→ Aim of the task: Please write out all the data that follows exactly, without the pictures.

→ Collected material:
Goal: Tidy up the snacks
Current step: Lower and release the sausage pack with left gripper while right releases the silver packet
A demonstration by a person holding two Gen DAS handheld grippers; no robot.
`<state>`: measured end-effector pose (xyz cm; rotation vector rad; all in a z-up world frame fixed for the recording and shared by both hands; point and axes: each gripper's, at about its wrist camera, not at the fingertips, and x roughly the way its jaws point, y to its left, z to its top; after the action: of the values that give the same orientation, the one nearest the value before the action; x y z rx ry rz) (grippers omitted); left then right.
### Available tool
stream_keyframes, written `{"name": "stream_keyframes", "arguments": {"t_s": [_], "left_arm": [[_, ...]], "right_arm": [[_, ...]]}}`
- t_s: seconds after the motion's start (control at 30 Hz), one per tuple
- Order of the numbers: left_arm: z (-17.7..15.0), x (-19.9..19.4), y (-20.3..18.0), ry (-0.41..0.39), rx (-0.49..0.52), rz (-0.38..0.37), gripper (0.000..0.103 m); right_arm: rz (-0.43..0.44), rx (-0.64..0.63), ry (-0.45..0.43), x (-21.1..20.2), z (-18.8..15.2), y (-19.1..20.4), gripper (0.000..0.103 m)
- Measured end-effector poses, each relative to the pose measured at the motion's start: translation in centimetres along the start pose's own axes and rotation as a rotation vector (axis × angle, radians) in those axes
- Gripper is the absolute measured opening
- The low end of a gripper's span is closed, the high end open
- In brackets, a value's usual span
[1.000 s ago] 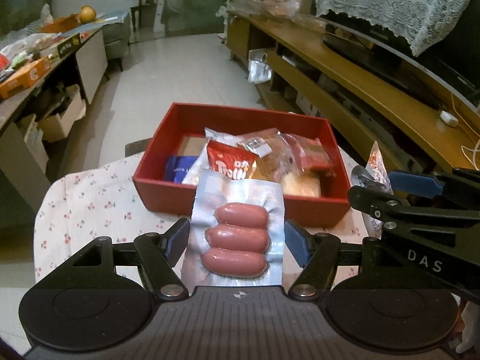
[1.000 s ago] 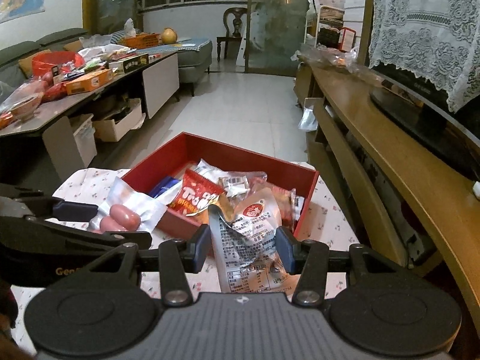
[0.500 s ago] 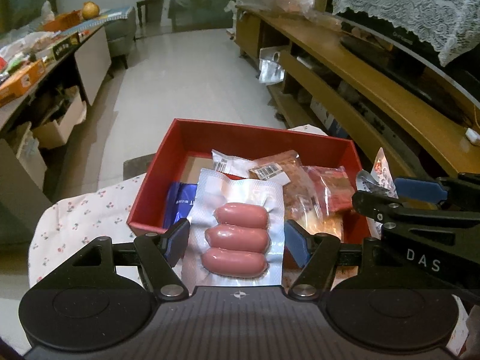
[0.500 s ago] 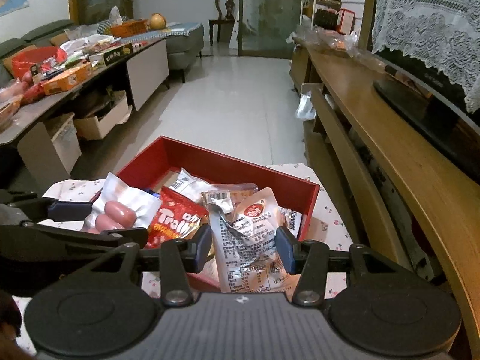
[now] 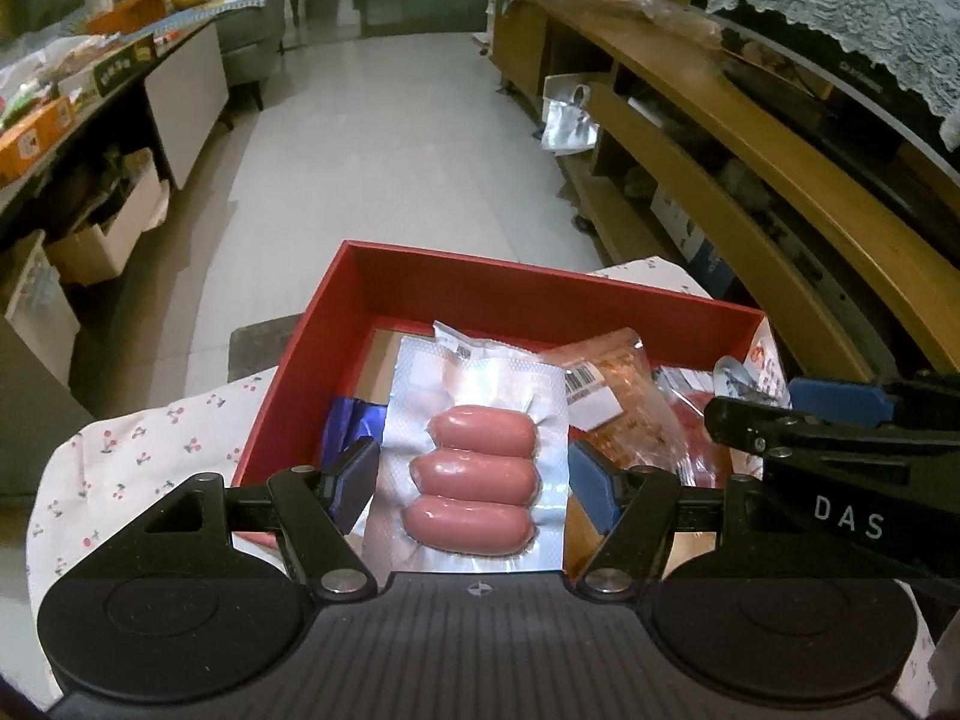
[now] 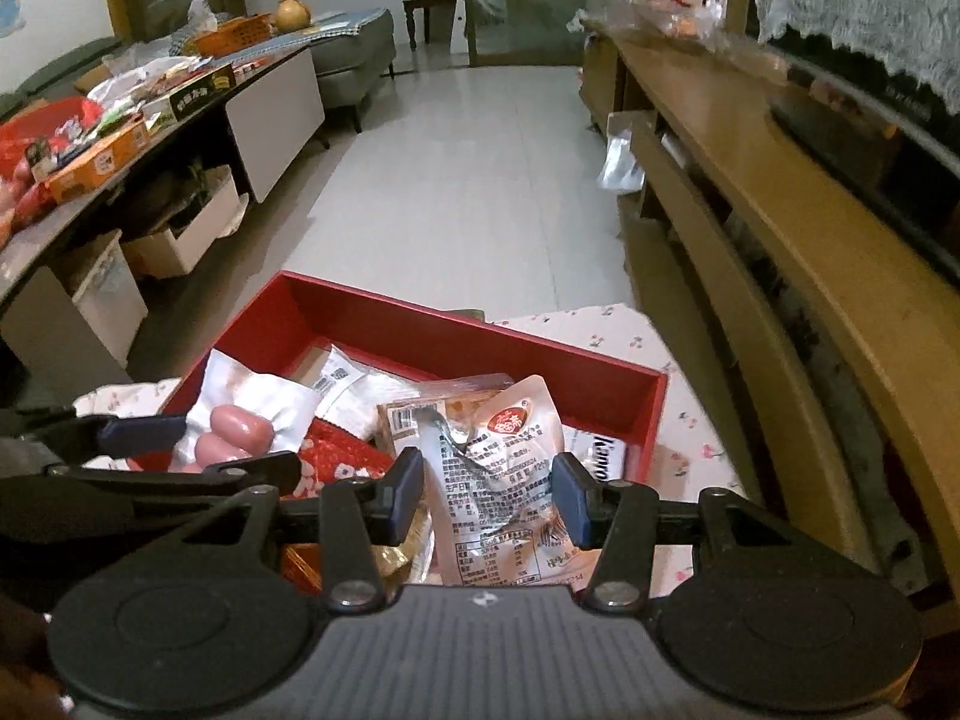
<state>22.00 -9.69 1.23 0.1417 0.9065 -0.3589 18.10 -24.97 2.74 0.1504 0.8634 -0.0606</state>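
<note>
Both jaws are gripping packs over the red box [image 5: 420,282]: left gripper [image 5: 471,474] holding the sausage pack [image 5: 474,468], right gripper [image 6: 489,489] the printed pouch [image 6: 498,468]; dropped together, the pouch risks sliding over the 3 o'clock wall.

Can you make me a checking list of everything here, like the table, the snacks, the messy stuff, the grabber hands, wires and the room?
Surface: small table under a cherry-print cloth.
Job's things: red box holding several snack packets; sausage pack and white snack pouch held over it.
Clutter: a barcode-labelled packet and a red packet piled loosely inside the box.
Grippers: left gripper has jaws shut on the sausage pack; right gripper has jaws shut on the white snack pouch.
Cables: nothing seen.
Surroundings: long wooden bench, side table with boxes, tiled floor.
</note>
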Motion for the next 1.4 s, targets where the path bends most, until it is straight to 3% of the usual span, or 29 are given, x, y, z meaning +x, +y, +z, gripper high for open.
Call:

→ Output of the exercise:
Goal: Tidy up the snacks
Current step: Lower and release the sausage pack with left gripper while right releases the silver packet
A demonstration by a person holding two Gen DAS handheld grippers; no robot.
`<state>`: measured end-effector pose (xyz cm; rotation vector rad; all in a z-up world frame fixed for the recording and shared by both hands; point and axes: each gripper's, at about its wrist camera, not at the fingertips, and x roughly the way its jaws point, y to its left, z to its top; after the action: of the values that give the same orientation, the one nearest the value before the action; x y z rx ry rz) (grippers omitted); left then right.
### Available tool
stream_keyframes, written `{"name": "stream_keyframes", "arguments": {"t_s": [_], "left_arm": [[_, ...]], "right_arm": [[_, ...]]}}`
- t_s: seconds after the motion's start (control at 30 Hz), one per tuple
- Order of the numbers: left_arm: z (-17.7..15.0), x (-19.9..19.4), y (-20.3..18.0), ry (-0.41..0.39), rx (-0.49..0.52), rz (-0.38..0.37), gripper (0.000..0.103 m); right_arm: rz (-0.43..0.44), rx (-0.64..0.63), ry (-0.45..0.43), x (-21.1..20.2), z (-18.8..15.2), y (-19.1..20.4), gripper (0.000..0.103 m)
- Measured end-effector poses, each relative to the pose measured at the motion's start: translation in centimetres along the start pose's own axes and rotation as a rotation vector (axis × angle, radians) in those axes
- Gripper is the absolute measured opening
- The low end of a gripper's span is closed, the high end open
- In brackets, a value's usual span
[1.000 s ago] 
[1.000 s ago] 
[0.500 s ago] 
[0.500 s ago] 
[now] 
[now] 
<state>22.00 -9.69 1.23 0.1417 0.9065 -0.3589 18.10 -24.97 2.74 0.1504 0.8634 -0.0606</state>
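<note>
Both jaws are gripping packs over the red box [image 5: 420,282]: left gripper [image 5: 471,474] holding the sausage pack [image 5: 474,468], right gripper [image 6: 489,489] the printed pouch [image 6: 498,468]; dropped together, the pouch risks sliding over the 3 o'clock wall.

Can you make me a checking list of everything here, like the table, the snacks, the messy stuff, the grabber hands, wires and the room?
Surface: small table under a cherry-print cloth.
Job's things: red box holding several snack packets; sausage pack and white snack pouch held over it.
Clutter: a barcode-labelled packet and a red packet piled loosely inside the box.
Grippers: left gripper has jaws shut on the sausage pack; right gripper has jaws shut on the white snack pouch.
Cables: nothing seen.
Surroundings: long wooden bench, side table with boxes, tiled floor.
</note>
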Motion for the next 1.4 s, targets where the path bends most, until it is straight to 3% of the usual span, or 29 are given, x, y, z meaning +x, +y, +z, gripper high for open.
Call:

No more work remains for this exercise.